## What is required
Reproduce the data below in full. Nothing should differ from the original.

## Provided material

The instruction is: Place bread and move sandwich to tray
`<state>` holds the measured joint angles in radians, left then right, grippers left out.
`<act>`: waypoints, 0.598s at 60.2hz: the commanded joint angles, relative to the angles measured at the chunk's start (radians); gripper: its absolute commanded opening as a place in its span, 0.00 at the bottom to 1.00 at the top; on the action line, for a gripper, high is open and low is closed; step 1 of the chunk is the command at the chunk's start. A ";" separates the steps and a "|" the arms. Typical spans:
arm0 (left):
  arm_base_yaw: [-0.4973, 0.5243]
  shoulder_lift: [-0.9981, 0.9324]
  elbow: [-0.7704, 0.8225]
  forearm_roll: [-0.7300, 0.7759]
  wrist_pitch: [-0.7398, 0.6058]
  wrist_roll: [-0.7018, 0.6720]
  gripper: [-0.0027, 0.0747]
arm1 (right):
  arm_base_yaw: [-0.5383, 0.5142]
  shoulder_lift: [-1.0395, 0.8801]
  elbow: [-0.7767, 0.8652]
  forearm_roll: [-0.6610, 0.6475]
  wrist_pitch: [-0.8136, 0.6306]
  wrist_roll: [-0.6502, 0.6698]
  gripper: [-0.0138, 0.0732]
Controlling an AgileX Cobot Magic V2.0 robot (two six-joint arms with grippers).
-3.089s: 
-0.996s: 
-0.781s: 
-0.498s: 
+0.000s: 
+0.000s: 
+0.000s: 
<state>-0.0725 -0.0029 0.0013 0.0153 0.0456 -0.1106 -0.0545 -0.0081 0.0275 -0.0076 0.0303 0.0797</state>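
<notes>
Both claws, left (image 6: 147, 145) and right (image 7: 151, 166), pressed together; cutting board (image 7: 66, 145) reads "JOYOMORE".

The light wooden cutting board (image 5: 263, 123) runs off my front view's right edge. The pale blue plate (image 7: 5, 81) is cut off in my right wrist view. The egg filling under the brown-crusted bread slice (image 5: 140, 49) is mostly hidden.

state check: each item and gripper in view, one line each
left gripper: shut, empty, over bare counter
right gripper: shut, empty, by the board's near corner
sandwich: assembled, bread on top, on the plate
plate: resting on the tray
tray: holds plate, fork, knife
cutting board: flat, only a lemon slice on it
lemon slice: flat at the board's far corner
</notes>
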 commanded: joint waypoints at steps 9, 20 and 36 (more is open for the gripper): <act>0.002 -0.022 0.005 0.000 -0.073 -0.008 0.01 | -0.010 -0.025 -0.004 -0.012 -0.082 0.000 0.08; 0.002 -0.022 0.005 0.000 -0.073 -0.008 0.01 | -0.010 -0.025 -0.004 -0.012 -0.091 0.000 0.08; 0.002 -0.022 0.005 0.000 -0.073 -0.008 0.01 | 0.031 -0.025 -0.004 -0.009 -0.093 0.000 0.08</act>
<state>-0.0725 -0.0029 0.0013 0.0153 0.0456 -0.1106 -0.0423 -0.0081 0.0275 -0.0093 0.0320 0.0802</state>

## Solution to this task
The instruction is: Place bread and move sandwich to tray
`<state>` holds the measured joint angles in radians, left then right, grippers left out.
`<act>`: waypoints, 0.598s at 60.2hz: the commanded joint angles, relative to the angles measured at the chunk's start (radians); gripper: its absolute commanded opening as a place in its span, 0.00 at the bottom to 1.00 at the top; on the action line, for a gripper, high is open and low is closed; step 1 of the chunk is the command at the chunk's start. A ";" separates the steps and a "|" the arms. Typical spans:
arm0 (left):
  arm_base_yaw: [-0.4973, 0.5243]
  shoulder_lift: [-0.9981, 0.9324]
  elbow: [-0.7704, 0.8225]
  forearm_roll: [-0.7300, 0.7759]
  wrist_pitch: [-0.7398, 0.6058]
  wrist_roll: [-0.7018, 0.6720]
  gripper: [-0.0027, 0.0747]
arm1 (right):
  arm_base_yaw: [-0.5383, 0.5142]
  shoulder_lift: [-1.0395, 0.8801]
  elbow: [-0.7767, 0.8652]
  forearm_roll: [-0.6610, 0.6475]
  wrist_pitch: [-0.8136, 0.6306]
  wrist_roll: [-0.6502, 0.6698]
  gripper: [-0.0138, 0.0732]
Controlling an AgileX Cobot Magic V2.0 robot (two six-joint arms with grippers).
-3.089s: 
-0.996s: 
-0.781s: 
-0.498s: 
+0.000s: 
+0.000s: 
+0.000s: 
<state>-0.0725 -0.0029 0.0013 0.0153 0.0456 -0.1106 -0.0545 -0.0081 0.0275 -0.0076 0.0303 0.0797</state>
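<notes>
Both claws, left (image 6: 147, 145) and right (image 7: 151, 166), pressed together; cutting board (image 7: 66, 145) reads "JOYOMORE".

The light wooden cutting board (image 5: 263, 123) runs off my front view's right edge. The pale blue plate (image 7: 5, 81) is cut off in my right wrist view. The egg filling under the brown-crusted bread slice (image 5: 140, 49) is mostly hidden.

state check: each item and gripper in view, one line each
left gripper: shut, empty, over bare counter
right gripper: shut, empty, by the board's near corner
sandwich: assembled, bread on top, on the plate
plate: resting on the tray
tray: holds plate, fork, knife
cutting board: flat, only a lemon slice on it
lemon slice: flat at the board's far corner
</notes>
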 commanded: joint waypoints at steps 9, 20 and 36 (more is open for the gripper): <act>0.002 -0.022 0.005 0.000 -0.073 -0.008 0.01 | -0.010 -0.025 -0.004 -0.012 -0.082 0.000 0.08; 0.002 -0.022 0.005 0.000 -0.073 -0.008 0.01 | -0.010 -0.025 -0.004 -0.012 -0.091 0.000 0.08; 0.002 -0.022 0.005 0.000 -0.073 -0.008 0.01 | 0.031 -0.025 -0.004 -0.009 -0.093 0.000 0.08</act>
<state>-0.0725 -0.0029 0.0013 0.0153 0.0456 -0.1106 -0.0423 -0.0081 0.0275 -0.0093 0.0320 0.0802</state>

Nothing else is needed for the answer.